Now I scavenge in my backyard, a forest of prickly
pears and gray-blue agaves with deadly spears. I
gather ocotillo spines along the Rillito, a river
bed toward the north of town. I stoop for mesquite
pods, especially the rarer screwbean sort, which I
know where to find. One day I was gathering a
bunch that had fallen from a tree along the river
path when a woman walking past said, “I collect
those too. I put them in glass bowls around the
house.” “A kindred spirit,” I thought, “though one
with better taste.” I use mine for hair on my
female gourds or for a kind of garnish on a fish’s
tail.
I pick up not just these pods, but any seed pod
whose shape I like. A man with a dog once
commented as I walked by, “Jimson weed.” “Really?”
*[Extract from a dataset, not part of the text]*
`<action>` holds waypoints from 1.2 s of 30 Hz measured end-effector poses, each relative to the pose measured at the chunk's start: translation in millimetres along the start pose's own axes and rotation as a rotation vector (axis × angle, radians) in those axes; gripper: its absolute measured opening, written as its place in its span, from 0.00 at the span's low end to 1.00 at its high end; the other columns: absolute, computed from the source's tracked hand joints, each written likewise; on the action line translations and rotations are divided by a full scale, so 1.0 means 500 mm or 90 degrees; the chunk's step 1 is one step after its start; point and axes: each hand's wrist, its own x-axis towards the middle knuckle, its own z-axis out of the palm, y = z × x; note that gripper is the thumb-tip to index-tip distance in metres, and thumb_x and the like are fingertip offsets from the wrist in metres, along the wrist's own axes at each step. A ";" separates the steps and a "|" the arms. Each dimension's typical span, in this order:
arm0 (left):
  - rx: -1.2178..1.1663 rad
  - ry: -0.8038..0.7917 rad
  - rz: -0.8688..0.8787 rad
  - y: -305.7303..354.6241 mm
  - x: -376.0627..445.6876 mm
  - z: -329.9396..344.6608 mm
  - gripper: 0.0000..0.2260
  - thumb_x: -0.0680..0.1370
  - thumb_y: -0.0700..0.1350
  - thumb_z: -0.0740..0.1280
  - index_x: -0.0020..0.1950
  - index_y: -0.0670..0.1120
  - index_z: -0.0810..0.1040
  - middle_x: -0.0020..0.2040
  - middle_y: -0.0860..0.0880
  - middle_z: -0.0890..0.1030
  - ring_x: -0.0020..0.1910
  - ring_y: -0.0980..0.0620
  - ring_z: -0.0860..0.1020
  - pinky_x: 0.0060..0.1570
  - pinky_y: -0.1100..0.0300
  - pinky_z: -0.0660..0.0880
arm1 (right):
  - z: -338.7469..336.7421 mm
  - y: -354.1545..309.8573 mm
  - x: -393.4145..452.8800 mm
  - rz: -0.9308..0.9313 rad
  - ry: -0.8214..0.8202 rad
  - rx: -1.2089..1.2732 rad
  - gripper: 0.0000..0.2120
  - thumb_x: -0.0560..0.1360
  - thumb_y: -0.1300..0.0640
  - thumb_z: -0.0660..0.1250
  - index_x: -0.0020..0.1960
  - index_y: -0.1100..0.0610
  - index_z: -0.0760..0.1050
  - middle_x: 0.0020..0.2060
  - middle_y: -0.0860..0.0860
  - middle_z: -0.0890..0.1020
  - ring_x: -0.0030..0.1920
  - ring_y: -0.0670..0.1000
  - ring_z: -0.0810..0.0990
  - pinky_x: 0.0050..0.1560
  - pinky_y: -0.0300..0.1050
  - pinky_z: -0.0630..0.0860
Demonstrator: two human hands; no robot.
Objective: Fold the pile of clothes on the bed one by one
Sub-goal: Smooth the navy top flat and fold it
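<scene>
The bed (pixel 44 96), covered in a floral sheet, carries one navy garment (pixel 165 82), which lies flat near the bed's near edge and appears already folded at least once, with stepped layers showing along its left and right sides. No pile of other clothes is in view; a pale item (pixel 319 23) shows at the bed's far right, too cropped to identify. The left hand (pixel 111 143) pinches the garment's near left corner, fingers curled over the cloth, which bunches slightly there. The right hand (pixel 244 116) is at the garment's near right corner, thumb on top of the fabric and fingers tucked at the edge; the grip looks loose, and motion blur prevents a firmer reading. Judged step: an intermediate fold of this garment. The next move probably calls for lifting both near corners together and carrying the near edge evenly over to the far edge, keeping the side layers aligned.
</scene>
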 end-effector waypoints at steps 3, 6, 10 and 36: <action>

I said, remembering the plant from The Sound and
the Fury, my favorite Faulkner novel. When I got
home I Googled it: a common name for the poisonous
datura plant, along with thornapple, devil’s weed,
and hell’s bells. Georgia O’Keeffe painted four
large blossoms of the plant in the thirties and
titled her canvas “Jimson Weed.” I stuck mine on a
round gourd with paddlewheel spokes, each a dried
pod in various shades of orange and brown.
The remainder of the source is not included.